DIRECTIONS:
Answer with one number only, the count of lines in the material below that hold "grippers".

▼

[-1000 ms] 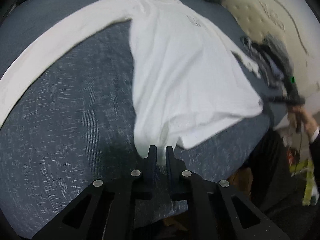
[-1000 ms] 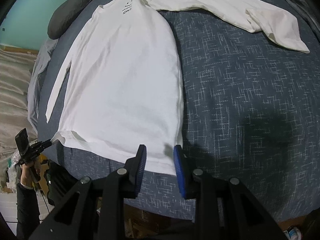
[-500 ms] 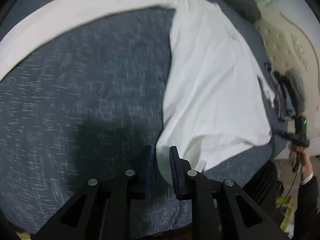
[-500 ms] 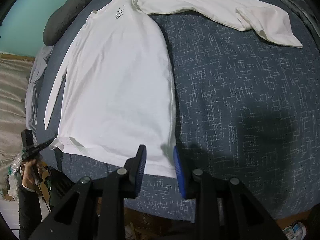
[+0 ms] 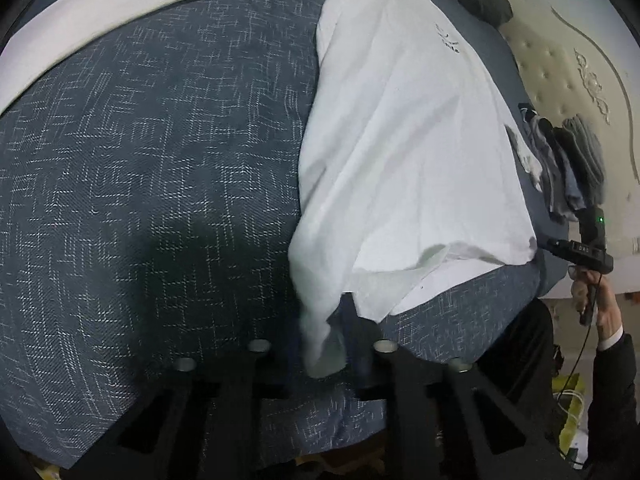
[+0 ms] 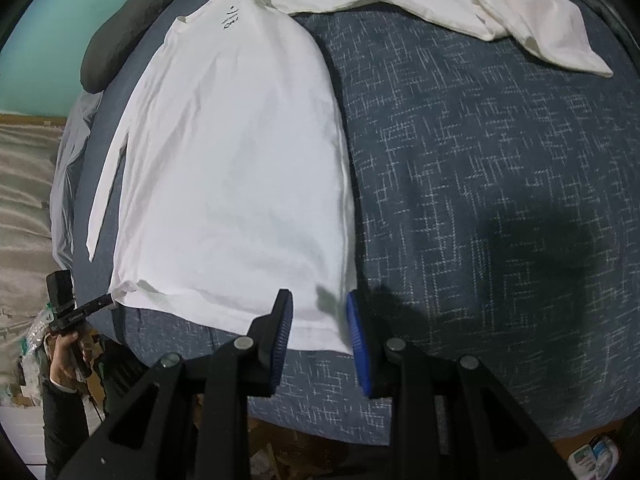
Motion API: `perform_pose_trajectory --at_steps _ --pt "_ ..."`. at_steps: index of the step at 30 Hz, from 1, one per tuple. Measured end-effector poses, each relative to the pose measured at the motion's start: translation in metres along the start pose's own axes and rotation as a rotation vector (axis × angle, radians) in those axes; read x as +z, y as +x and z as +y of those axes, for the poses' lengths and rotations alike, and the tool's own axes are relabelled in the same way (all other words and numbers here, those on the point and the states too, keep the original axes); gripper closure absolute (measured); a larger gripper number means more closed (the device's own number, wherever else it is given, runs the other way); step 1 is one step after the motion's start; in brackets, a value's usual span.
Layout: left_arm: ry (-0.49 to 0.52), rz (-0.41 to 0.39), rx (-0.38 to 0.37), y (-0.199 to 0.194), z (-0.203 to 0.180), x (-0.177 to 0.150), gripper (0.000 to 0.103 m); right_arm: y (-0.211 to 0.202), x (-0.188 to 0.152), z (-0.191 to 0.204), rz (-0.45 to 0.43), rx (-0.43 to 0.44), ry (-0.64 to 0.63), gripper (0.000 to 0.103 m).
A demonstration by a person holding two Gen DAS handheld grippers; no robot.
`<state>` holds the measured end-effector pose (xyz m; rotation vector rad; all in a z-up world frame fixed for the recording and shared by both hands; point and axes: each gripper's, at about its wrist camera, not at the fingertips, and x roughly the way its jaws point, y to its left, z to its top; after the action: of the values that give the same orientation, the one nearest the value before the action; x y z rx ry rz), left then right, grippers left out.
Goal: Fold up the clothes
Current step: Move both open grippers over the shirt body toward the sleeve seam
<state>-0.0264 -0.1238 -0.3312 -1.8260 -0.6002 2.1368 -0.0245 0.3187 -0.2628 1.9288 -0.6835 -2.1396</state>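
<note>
now white shirt (image 6: 240, 160) lies flat on the blue bedspread (image 6: 480, 200). my left tongs (image 5: 320, 344) are closing on 1 hem corner; right tongs (image 6: 320, 328) are opening astride the other, not gripping. best pinch both layers evenly before lifting.

Bed (image 6: 500, 168): dark blue cover with white crosshatch.
Headboard (image 5: 560, 80): cream, tufted, carved scrolls.
Wall (image 6: 60, 20): teal.
Pillow (image 6: 116, 44): dark grey, at bed's far edge.
</note>
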Motion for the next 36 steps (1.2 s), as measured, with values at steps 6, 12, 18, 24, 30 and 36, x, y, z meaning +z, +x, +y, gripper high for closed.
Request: perform_pose_trajectory --at_steps 6,12,18,24,30,36 --pt "0.027 -0.01 0.01 -0.003 -0.01 0.0 0.098 0.007 -0.002 -0.004 0.011 -0.001 0.017 0.065" --pt "0.043 -0.027 0.021 -0.012 -0.019 0.001 0.099 0.015 -0.005 -0.004 0.001 -0.018 -0.009 0.09" --pt "0.077 -0.053 0.024 -0.031 -0.03 0.003 0.099 -0.03 -0.012 0.001 -0.072 0.019 -0.051 0.1" --pt "0.101 -0.008 0.045 -0.021 -0.031 -0.002 0.099 -0.061 -0.026 -0.004 -0.099 -0.013 -0.08 0.1" --pt "0.078 0.039 0.072 0.0 -0.017 -0.005 0.099 -0.022 -0.04 -0.021 -0.044 -0.056 -0.05 0.1" --pt "0.074 0.061 0.089 0.014 -0.015 0.0 0.098 -0.008 -0.04 -0.026 -0.043 -0.039 -0.036 0.1"
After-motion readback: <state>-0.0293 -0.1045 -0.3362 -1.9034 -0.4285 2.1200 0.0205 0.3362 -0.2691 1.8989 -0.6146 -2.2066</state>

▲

EXERCISE RESULT:
3